Currently, the Department of Revenue seems to take the position (see qualifications below) that nothing that is IRD is subject to income tax:

  • The instructions to Form PA-40 for 2023 (but not the PA-41, for some reason) includes a list of income not taxable, and included in the list is “Inheritances, death benefits, and income in respect of a decedent (IRD) as defined for federal income tax purposes.”  However, there is a parenthetical that “(NOTE: IRD may be subject to the PA PIT in a class of income other than compensation)”.  (See comment below.)
  • In a section on employer-provided retirement benefits, the 2023 instructions to Form PA-40 also state that “Payments paid to the estate or designated beneficiary upon an
    employee’s death are not PA-taxable income on the employee’s final PA-40 or on the decedent’s estate or trust PA-41, PA Fiduciary Income Tax Return or on the beneficiary’s PA-40.”

“The federal rules for income in respect of decedent are not controlling. Pennsylvania has no rule similar to that for federal income tax purposes that governs income in respect of a decedent. Therefore, income in respect of a decedent is not includible on the tax return of the decedent or the estate tax return of the decedent. Assuming the decedent used the cash basis of accounting before his death, his or her final return would include only income actually or constructively received through the date of death.

“Any item of income or deduction that would have been reportable on the last return if the taxpayer had personally used the accrual method of accounting that is not reportable or deductible thereon using the cash basis method is taxable to, or deductible by, neither the decedent nor his estate, heirs or beneficiaries. For example, taxpayer earned a bonus as of Dec. 31 payable on April 15, but taxpayer died on March 15. This income would not be taxable anywhere.”

  • The 2023 instructions to Form PA-41 states that, if compensation reported on the final Form W-2 is received after death, “a letter of explanation must accompany the individual’s final return advising that the income was income in respect of a decedent and, therefore, is not subject to Pennsylvania personal income tax.”   The same instructions also confirm that an estate is entitled to a credit for “Pennsylvania income tax withheld on income in respect of a decedent (not taxable for estate or trust income tax purposes, but includable in the value of an estate for inheritance tax purposes)….”

Income in respect of a decedent should therefore be reported on the Pennsylvania inheritance tax return if otherwise included in a taxable transfer, and on a federal fiduciary income tax return (Form 1041), but should not be reported on a Pennsylvania fiduciary income tax return (Form PA-41) or an individual income tax return (Form PA-40).

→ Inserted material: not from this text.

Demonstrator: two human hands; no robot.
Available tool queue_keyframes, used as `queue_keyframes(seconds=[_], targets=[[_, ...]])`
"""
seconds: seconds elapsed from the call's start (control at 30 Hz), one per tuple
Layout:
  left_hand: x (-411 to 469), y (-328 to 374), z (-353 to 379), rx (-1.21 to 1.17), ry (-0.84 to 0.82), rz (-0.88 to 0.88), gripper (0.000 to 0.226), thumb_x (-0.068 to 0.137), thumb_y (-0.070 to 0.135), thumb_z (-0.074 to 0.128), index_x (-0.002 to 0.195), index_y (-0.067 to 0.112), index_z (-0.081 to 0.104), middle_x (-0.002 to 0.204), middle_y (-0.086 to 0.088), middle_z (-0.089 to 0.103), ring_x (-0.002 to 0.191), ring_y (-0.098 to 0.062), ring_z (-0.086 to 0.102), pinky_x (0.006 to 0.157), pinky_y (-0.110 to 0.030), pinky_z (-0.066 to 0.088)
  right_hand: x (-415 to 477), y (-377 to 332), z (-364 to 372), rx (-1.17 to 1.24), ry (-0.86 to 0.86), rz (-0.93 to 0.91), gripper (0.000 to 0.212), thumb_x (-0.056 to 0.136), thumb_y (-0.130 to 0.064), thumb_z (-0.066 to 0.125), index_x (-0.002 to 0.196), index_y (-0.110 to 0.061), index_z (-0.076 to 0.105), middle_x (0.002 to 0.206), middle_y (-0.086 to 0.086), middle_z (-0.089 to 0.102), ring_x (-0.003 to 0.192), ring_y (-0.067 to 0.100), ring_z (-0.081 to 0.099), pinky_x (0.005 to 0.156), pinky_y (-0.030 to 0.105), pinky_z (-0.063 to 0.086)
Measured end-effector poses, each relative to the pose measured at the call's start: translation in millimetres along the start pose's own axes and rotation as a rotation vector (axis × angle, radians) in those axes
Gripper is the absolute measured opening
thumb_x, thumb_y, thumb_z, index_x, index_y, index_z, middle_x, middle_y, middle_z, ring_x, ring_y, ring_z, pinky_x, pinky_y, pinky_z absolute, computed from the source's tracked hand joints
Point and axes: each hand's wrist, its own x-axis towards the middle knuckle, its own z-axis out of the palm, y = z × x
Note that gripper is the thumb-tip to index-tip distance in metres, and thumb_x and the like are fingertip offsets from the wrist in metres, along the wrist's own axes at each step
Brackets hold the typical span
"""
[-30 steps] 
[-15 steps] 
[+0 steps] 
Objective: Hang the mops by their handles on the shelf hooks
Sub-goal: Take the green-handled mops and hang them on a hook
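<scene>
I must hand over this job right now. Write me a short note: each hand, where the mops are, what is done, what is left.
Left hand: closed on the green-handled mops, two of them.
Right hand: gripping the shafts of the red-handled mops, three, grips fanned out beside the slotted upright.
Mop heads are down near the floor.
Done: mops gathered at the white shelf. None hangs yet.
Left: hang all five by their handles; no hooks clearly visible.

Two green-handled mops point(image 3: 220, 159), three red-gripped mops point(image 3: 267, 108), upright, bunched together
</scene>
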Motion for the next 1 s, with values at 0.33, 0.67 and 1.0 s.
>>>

In a 12/10/2018 update, it was suggested that the Pa. Department of Revenue may be changing its position on the taxation of IRD, because the instructions to Form PA-40 for 2017 added the note quoted above: “(NOTE: IRD may be subject to the PA PIT in a class of income other than compensation).”  The instructions to Form PA-40 therefore seem to conflict with the Pennsylvania Personal Income Tax Guide.  The 2018 update suggested that this might represent a beginning of a change in policy, but it now appears to be nothing but an example of inconsistent revisions to forms.

However, the tax treatment of annuities may be less ambiguous. The “classes of income” subject to Pa. income tax include “any amount paid under contract of life insurance or endowment or annuity contract which is includable in gross income for Federal income tax purposes.”  72 P.S. 7303(a)(6).  The literal application of that language would lead to the conclusion that annuity income is taxable for Pennsylvania purposes regardless of whether the federal taxation is derived from I.R.C. section 72 (annuities) or section 691 (income in respect of decedents).